I would like every line of the records below that contains the word "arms" copied.

• DATA FOR ANALYSIS:
*-*-*
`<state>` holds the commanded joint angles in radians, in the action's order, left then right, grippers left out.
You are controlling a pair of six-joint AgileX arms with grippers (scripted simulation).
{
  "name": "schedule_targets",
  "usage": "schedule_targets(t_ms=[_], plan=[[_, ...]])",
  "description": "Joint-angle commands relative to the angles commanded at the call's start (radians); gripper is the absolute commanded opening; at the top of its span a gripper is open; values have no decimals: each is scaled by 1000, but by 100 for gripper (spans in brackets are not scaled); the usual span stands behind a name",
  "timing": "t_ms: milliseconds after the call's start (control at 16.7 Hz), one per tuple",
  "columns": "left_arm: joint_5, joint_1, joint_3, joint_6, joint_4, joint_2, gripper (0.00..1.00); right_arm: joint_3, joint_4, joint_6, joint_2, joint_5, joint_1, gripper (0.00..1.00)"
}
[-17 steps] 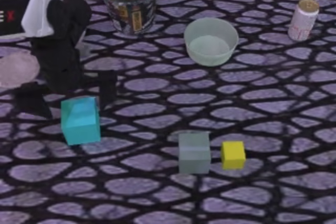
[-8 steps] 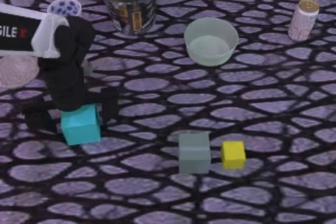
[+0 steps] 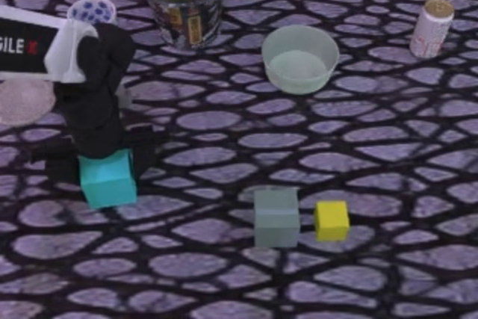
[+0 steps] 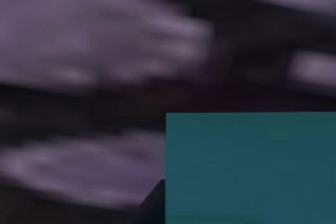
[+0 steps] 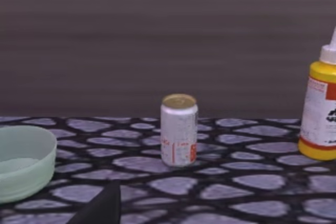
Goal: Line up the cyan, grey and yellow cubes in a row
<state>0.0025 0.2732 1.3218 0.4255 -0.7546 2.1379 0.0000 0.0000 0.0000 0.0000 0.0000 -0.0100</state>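
Cyan cube (image 3: 109, 178) at near left, clamped between left gripper (image 3: 101, 156) fingers; right gripper unseen, jaws indeterminable.

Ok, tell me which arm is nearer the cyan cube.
Left. The left gripper is right over the cyan cube, its jaws down on either side of it. The right arm is out of the top view; its wrist camera faces the can at the table's far right.
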Motion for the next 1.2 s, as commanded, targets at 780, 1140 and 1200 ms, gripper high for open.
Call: schedule_targets(t_ms=[780, 1140, 1200], plan=[[0, 0, 0, 0, 0, 0, 0, 0, 0, 0, 0, 0, 0, 100], [-5, -9, 60, -1, -113, -56, 0, 0, 0, 0, 0, 0, 0, 100], [-5, -12, 79, 0, -151, -72, 0, 0, 0, 0, 0, 0, 0, 100]])
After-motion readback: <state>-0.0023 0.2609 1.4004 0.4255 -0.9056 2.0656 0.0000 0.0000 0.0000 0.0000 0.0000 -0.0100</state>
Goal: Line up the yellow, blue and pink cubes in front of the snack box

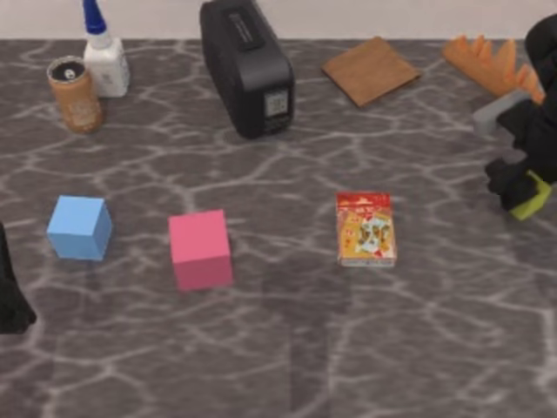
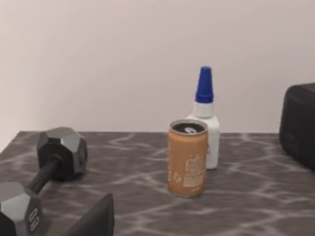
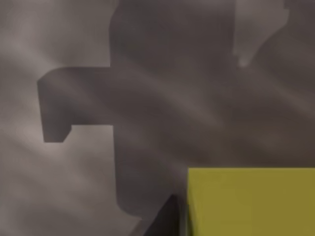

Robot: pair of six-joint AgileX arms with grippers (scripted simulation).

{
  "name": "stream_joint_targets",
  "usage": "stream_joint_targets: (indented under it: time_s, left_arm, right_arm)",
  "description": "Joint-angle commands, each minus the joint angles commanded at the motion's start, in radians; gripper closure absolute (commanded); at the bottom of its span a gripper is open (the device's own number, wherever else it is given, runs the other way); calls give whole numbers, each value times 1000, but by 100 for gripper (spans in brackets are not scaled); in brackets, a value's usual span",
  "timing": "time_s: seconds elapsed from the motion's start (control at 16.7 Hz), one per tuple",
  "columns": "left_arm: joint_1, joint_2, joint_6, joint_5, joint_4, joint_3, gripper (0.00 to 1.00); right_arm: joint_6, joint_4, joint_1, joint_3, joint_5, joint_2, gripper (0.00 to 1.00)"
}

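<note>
The light-blue cube [image 1: 79, 227] rests on the table at the left, and the larger pink cube [image 1: 200, 249] sits to its right. The snack box [image 1: 365, 228], red-topped with an orange printed face, lies flat right of centre. At the table's right edge my right gripper [image 1: 522, 190] is shut on the small yellow cube [image 1: 532, 199], held above the table. That cube fills a corner of the right wrist view [image 3: 251, 201] beside a dark finger [image 3: 170, 219], over the arm's shadow. My left gripper [image 1: 10, 300] is parked at the left edge, open and empty.
Along the back stand a brown can [image 1: 75, 93], a white glue bottle with a blue cap [image 1: 104, 57], a black boxy device [image 1: 246, 65], a flat brown square [image 1: 371, 70] and an orange toothed object [image 1: 492, 61]. A grey dumbbell [image 2: 49, 167] lies near the left arm.
</note>
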Motion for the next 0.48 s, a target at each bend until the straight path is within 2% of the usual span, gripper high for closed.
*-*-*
• WRITTEN REPLY:
You are controlling a pair of six-joint AgileX arms with grippers (scripted simulation).
Robot: pair of six-joint AgileX arms with grippers (scripted simulation).

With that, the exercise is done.